So for the past three decades, sea level has been going up by about 3mm (0.12 inches) each year—higher than the overall average rate (1.8 mm or 0.07 inches per year) since 1880. To judge how the rate of sea level rise might have increased under growing human influences, IPCC’s AR5 presents a figure (reproduced as Figure 8.5) that displays year-by-year eighteenyear trends (rates of rise) and their uncertainties from three different tide gauge analyses, as well as the eighteen-year trend in the satellite data then available. (Each year’s plot point is the trend over the eighteen years that follow; the single point for satellite data plotted in 1994 therefore reflects the average over the interval from 1994 to 2011.)

While the rate in more recent decades is indeed higher than the average rate over the twentieth century, it has to be viewed in context with the substantial variability over past decades, which is evident from even a glance at Figure 8.5. As the IPCC put it:

It is very likely that the mean rate of global averaged sea level rise was 1.7 [1.5 to 1.9] mm/year between 1901 and 2010 ... and 3.2 [2.8 to 3.6] mm/year between 1993 and 2010. It is likely that similarly high rates occurred between 1920 and 1950.

In fact, the rate of rise between 1925 and 1940—a period almost as long as the eighteen-year satellite record then available—was almost the same as that recent satellite value, about 3 mm (0.12 inches) per year.

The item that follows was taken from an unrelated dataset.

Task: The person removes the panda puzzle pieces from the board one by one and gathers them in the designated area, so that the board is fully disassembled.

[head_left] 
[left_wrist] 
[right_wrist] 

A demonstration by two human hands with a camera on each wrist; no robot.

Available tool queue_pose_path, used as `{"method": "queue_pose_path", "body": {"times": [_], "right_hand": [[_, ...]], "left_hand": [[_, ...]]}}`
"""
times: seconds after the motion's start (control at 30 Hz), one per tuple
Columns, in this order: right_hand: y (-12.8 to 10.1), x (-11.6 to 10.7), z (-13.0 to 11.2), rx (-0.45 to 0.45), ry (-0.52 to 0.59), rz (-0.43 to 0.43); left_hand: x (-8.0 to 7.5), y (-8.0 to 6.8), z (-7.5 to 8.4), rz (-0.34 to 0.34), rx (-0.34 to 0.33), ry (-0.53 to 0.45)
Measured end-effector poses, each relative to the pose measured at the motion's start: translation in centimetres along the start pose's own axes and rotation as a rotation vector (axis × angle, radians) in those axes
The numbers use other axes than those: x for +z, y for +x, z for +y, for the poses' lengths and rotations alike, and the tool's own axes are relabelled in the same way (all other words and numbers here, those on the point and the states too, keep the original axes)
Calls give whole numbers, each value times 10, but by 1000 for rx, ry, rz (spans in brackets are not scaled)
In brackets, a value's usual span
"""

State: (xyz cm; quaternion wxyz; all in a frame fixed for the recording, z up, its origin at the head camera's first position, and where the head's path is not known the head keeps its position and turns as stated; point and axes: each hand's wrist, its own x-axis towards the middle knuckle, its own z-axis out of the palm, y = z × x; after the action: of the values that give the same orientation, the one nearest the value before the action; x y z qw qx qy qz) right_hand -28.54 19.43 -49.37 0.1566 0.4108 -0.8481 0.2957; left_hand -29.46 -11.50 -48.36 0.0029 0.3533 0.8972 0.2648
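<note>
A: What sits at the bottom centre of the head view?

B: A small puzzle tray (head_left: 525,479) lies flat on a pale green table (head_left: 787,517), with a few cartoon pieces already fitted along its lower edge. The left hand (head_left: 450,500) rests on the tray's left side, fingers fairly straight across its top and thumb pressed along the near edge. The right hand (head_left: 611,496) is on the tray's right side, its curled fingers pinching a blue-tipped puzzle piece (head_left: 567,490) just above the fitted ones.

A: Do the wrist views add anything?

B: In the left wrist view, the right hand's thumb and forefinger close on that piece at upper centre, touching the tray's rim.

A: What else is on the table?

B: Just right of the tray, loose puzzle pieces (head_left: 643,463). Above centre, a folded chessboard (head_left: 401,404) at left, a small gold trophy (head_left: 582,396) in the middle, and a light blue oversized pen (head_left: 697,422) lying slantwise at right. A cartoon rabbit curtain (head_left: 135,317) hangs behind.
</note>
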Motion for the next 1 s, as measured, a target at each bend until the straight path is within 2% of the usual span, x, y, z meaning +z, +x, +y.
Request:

Since the rate varies so much, it’s hard to know for recent years what’s human-caused and what’s natural. And while the IPCC’s 2019 Special Report on the Oceans and Cryosphere in a Changing Climate (or SROCC) expresses high confidence that the satellite data from 1993 to 2015 shows an acceleration (that is, the rate of rise is increasing), the implications are murky both because of the shortness of the record and because there was acceleration well before human influences were significant. The AR5 had this to say:
It has been clear for sometime that there was a significant increase in the rate of sea level rise in the four oldest records from Northern Europe starting in the early to mid-19th century (Ekman, 1988; Woodworth, 1990, 1999; Mitchum et al., 2010). Estimates of the change in the rate have been computed, either by comparing trends over 100-year intervals for the Stockholm site (Ekman, 1988; Woodworth, 1990), or by fitting a quadratic term to all the long records starting before 1850 (Woodworth, 1990, 1999). The results are consistent and indicate a significant acceleration that started in the early to mid-19th century (Woodworth, 1990, 1999), although some have argued it may have started in the late 1700s (Jevrejeva et al., 2008).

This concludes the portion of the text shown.